### ASSIGNMENT
Using the listing below, set down exactly the lines starting at the line that contains "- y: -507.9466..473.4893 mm" and ending at the line that contains "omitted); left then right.", both included, and no others.

### EXERCISE INPUT
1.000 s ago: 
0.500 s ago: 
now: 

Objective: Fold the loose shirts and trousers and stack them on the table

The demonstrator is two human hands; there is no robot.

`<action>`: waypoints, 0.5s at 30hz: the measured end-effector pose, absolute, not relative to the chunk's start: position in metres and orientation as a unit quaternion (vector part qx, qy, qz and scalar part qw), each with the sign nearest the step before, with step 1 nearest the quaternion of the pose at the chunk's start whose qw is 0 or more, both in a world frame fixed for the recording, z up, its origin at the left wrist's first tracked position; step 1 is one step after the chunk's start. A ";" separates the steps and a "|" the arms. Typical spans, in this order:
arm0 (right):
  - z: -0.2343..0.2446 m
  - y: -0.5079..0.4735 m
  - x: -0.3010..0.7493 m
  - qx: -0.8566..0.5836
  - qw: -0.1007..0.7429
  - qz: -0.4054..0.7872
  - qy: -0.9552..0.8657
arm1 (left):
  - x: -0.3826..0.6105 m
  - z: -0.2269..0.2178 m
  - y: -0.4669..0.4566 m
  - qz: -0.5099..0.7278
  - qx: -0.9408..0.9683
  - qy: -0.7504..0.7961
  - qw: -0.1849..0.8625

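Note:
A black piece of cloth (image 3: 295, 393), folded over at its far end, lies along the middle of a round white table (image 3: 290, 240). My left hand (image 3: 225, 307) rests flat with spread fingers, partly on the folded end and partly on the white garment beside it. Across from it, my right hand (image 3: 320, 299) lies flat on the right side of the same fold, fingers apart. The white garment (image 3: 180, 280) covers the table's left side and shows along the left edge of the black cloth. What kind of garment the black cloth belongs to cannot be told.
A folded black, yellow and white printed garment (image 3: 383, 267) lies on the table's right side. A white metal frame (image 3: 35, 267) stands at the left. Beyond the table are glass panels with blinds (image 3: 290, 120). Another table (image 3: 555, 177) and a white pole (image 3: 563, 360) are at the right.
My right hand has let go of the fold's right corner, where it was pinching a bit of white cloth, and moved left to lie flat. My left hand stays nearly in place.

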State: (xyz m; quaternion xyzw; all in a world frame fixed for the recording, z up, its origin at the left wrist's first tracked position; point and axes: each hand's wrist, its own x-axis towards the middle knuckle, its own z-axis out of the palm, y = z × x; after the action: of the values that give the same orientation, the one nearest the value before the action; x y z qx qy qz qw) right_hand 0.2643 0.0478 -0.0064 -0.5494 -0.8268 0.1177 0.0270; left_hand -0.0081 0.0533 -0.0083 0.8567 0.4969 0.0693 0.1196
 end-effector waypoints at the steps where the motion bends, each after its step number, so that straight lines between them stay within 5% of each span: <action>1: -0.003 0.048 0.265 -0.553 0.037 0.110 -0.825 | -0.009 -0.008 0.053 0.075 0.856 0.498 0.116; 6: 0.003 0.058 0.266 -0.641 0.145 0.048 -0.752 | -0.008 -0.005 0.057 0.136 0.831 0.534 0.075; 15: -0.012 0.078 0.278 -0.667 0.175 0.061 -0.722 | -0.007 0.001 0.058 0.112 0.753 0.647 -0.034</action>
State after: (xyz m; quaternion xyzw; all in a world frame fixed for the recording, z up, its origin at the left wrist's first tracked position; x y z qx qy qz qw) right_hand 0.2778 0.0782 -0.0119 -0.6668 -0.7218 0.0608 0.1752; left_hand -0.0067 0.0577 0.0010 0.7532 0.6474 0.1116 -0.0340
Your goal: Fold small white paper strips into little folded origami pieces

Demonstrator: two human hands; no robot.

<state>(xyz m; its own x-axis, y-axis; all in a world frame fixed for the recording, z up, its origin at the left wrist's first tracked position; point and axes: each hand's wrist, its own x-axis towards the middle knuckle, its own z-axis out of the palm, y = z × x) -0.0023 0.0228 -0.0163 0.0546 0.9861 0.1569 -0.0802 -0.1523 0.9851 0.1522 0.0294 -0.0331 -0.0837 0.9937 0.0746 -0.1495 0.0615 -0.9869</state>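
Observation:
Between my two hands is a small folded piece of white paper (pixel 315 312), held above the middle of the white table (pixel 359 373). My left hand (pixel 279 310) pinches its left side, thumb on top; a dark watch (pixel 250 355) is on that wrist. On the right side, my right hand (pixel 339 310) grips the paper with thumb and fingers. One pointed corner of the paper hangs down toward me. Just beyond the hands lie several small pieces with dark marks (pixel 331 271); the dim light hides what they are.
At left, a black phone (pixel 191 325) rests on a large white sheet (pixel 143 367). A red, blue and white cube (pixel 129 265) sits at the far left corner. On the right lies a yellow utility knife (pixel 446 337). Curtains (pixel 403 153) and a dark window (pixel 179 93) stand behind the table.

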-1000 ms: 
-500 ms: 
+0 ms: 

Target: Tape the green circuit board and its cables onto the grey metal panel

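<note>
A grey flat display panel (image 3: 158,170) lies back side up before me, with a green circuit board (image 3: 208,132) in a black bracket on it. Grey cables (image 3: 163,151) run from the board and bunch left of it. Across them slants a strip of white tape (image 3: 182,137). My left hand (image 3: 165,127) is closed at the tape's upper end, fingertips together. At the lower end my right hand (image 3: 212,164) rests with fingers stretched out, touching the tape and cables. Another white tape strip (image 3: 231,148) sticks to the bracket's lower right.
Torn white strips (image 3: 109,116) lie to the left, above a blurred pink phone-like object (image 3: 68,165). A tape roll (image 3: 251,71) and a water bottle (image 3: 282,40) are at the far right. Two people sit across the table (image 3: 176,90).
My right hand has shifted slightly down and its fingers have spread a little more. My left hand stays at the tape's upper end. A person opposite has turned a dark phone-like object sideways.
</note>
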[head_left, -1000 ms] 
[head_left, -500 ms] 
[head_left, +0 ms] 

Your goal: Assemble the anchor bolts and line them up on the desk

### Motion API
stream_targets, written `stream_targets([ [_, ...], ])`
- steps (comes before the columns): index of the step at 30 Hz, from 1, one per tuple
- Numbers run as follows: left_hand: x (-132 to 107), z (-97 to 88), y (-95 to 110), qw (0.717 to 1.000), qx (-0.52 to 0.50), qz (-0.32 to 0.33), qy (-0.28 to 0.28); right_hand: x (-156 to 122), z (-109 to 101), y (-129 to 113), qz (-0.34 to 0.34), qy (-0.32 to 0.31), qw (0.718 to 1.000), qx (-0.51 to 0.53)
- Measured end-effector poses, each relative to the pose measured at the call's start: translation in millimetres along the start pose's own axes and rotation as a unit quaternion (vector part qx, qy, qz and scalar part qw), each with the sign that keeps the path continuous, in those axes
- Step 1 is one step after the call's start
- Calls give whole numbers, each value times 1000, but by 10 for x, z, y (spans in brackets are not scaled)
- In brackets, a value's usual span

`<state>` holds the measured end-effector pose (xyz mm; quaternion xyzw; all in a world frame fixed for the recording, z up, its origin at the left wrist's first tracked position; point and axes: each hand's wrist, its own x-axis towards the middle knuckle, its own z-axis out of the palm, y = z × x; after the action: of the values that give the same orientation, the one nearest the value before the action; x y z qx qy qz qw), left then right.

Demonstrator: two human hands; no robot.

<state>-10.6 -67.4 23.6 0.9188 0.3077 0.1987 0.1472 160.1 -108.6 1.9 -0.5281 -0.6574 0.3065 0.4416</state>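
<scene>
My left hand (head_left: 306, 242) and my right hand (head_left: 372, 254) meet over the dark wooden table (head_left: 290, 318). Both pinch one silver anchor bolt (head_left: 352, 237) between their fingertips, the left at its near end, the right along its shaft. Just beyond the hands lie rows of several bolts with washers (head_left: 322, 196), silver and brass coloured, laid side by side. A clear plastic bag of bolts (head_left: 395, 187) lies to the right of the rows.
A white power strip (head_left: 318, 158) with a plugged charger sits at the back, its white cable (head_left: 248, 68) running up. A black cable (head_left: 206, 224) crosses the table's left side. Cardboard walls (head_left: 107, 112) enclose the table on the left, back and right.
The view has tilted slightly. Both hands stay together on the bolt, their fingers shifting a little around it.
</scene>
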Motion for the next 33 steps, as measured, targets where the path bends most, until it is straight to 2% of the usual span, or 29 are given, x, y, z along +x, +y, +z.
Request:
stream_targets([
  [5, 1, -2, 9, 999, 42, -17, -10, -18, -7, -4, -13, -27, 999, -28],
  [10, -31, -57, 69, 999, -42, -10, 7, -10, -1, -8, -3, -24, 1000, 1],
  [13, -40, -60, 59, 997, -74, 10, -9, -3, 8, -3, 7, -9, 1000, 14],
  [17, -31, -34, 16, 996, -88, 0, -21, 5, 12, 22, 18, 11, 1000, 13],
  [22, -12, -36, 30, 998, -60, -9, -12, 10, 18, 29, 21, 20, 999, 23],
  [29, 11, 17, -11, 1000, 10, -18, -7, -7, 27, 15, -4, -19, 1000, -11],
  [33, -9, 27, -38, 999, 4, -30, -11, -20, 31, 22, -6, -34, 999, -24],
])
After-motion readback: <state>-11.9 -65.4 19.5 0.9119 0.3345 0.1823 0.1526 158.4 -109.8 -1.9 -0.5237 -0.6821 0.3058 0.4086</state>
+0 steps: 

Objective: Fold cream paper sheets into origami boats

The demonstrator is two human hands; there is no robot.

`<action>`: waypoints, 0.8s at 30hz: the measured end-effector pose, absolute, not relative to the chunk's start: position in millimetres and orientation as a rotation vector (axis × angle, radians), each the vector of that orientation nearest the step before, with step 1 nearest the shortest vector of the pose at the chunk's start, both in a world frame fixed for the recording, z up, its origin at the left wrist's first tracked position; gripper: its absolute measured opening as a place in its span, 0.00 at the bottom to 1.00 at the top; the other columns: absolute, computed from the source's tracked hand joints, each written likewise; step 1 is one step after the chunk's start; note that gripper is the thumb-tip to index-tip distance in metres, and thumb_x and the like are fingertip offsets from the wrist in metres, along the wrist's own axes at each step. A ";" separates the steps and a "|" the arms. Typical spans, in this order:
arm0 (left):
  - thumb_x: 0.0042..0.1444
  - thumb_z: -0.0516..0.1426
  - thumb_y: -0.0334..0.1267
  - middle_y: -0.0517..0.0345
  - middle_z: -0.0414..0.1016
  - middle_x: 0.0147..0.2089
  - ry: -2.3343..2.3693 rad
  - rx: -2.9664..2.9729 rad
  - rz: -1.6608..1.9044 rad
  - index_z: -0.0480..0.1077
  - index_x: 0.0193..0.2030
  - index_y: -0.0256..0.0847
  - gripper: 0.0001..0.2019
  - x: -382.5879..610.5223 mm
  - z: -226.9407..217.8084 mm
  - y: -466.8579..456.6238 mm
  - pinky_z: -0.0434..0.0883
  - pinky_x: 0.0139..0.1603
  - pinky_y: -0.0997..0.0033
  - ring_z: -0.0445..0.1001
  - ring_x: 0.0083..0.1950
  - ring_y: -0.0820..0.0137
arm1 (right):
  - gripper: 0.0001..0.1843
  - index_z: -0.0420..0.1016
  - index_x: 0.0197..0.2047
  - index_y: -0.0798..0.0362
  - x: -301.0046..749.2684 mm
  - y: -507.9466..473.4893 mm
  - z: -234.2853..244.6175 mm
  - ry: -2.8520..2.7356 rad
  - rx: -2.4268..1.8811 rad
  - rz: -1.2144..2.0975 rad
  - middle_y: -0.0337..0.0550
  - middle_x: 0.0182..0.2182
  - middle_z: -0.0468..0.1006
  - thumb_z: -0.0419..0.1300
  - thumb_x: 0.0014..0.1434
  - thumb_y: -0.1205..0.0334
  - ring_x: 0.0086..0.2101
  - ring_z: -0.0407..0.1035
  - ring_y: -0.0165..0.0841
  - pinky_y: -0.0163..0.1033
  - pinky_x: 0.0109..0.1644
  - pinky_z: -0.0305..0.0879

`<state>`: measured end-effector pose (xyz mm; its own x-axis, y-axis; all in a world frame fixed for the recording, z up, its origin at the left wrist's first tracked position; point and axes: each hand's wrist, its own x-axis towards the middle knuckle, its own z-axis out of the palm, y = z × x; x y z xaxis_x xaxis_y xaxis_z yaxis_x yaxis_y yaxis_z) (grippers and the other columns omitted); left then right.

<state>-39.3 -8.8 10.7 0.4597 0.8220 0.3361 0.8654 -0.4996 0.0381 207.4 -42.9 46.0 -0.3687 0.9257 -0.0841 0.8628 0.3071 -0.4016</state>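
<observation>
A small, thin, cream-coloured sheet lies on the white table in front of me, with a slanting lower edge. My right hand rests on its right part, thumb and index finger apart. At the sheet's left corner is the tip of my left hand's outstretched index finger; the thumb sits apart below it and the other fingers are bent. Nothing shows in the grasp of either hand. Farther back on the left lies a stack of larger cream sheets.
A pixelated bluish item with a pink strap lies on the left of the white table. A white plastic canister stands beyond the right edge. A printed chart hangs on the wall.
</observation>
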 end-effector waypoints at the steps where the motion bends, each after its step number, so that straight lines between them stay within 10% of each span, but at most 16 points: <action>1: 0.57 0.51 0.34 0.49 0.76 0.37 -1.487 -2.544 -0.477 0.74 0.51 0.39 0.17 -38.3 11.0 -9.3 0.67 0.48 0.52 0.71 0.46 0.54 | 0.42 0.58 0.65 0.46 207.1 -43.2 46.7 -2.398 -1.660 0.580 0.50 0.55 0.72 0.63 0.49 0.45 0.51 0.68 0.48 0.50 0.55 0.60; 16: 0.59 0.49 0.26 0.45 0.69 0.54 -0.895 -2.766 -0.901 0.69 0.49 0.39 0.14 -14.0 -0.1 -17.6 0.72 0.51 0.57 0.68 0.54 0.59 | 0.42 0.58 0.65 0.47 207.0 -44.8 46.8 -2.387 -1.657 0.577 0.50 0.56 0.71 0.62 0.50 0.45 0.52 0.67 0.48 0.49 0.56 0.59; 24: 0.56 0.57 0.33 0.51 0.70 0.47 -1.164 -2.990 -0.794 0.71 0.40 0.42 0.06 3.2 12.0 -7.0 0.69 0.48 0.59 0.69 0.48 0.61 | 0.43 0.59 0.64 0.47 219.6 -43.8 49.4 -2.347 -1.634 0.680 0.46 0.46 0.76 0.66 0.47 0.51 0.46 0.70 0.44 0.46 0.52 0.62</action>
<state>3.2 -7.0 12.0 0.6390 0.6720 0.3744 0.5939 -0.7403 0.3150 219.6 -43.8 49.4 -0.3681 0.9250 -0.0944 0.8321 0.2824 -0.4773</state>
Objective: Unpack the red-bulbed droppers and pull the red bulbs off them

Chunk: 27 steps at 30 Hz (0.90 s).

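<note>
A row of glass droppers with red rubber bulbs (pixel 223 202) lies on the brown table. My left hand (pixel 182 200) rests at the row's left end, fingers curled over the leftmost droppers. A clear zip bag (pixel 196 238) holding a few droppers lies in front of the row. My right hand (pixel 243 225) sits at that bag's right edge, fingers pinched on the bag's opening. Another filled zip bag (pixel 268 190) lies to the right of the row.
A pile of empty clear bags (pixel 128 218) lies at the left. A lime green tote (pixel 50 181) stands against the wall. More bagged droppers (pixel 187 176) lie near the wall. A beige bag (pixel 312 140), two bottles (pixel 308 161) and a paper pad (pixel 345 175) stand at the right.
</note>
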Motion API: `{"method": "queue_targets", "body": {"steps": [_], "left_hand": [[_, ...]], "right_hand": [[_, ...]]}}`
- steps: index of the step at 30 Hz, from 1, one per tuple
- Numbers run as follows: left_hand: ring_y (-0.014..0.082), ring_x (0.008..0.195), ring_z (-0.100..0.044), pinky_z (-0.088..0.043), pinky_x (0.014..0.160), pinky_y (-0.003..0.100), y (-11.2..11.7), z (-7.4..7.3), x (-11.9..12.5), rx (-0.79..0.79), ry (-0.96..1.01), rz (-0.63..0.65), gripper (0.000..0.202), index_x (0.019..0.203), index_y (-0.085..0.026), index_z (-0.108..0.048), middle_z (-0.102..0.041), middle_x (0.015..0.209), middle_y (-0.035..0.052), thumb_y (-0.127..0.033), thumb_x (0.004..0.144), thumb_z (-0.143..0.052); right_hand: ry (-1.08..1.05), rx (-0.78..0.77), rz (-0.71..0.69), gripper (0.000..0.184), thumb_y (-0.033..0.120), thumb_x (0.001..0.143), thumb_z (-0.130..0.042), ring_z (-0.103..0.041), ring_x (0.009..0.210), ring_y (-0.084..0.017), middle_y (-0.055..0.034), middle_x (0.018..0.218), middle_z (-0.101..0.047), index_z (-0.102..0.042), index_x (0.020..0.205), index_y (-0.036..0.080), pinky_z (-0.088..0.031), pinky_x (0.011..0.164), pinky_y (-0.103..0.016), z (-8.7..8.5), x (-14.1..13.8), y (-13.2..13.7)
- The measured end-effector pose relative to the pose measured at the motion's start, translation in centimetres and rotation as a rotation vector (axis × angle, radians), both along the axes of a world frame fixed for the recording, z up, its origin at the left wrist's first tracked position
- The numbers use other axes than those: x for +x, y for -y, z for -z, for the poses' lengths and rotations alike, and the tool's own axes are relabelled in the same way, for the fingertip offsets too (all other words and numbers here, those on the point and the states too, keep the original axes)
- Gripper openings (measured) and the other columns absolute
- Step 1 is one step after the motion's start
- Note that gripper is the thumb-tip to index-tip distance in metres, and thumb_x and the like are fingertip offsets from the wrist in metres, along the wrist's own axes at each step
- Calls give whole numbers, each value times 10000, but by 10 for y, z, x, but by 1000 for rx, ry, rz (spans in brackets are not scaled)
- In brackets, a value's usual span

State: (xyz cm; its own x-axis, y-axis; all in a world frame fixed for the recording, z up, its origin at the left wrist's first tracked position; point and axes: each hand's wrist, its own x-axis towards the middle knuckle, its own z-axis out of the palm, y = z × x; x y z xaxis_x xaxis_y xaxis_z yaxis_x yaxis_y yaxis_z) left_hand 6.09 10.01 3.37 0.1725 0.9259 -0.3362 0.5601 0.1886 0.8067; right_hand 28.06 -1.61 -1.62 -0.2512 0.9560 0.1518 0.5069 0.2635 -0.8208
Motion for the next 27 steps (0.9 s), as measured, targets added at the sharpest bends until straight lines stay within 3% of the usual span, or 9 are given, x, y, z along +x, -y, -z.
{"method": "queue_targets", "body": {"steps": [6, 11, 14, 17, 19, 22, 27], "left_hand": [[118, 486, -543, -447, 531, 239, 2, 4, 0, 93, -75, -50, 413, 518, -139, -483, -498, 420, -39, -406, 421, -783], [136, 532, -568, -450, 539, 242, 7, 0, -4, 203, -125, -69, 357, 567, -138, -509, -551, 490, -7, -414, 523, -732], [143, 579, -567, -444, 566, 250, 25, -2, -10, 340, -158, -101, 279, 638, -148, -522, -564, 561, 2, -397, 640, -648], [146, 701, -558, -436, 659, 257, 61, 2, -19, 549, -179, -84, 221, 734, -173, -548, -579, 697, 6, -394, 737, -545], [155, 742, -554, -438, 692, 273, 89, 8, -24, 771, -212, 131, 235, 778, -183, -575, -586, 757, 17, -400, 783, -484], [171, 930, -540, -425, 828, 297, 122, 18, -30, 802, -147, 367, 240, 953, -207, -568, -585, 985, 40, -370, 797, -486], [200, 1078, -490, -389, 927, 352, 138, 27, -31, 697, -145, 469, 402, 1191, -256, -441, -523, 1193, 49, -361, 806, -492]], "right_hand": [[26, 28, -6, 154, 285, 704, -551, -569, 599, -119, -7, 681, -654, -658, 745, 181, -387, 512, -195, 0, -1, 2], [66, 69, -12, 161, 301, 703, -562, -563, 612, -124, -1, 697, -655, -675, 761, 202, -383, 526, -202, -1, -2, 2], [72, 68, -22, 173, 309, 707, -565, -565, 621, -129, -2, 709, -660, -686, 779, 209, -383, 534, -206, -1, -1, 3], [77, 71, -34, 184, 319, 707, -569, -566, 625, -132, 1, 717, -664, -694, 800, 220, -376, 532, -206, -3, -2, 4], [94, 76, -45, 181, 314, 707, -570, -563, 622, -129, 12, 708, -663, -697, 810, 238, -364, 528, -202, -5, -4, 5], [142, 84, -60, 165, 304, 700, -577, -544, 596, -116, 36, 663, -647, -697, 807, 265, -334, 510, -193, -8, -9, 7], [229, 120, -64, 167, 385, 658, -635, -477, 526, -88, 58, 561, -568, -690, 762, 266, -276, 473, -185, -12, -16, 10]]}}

### SOLUTION TO THE EXERCISE
  - y: -507.9466..473.4893 mm
  - z: -234.2853..244.6175 mm
  - ry: -2.8520..2.7356 rad
  - rx: -2.4268..1.8811 rad
  - rz: -1.2144..2.0975 rad
  - middle_y: -0.0337..0.0550
  - middle_x: 0.0182..0.2182
  - middle_z: -0.0468..0.1006
  - thumb_z: -0.0419..0.1300
  - thumb_x: 0.0014..0.1434
  - thumb_y: -0.1205..0.0334
  - ring_x: 0.0086..0.2101
  - ring_z: -0.0407..0.1035
  - ring_y: -0.0165..0.0841
  - pinky_y: -0.0163..0.1033
  - pinky_x: 0.0109..0.1644
  - pinky_z: -0.0305..0.0879

`<state>`: measured end-effector pose (xyz mm; its own x-axis, y-axis; all in a world frame fixed for the recording, z up, its origin at the left wrist's first tracked position; point and axes: each hand's wrist, its own x-axis towards the middle knuckle, its own z-axis out of the palm, y = z × x; x y z xaxis_x xaxis_y xaxis_z yaxis_x yaxis_y yaxis_z) (grippers and the other columns omitted); left then right.

This exercise is now done.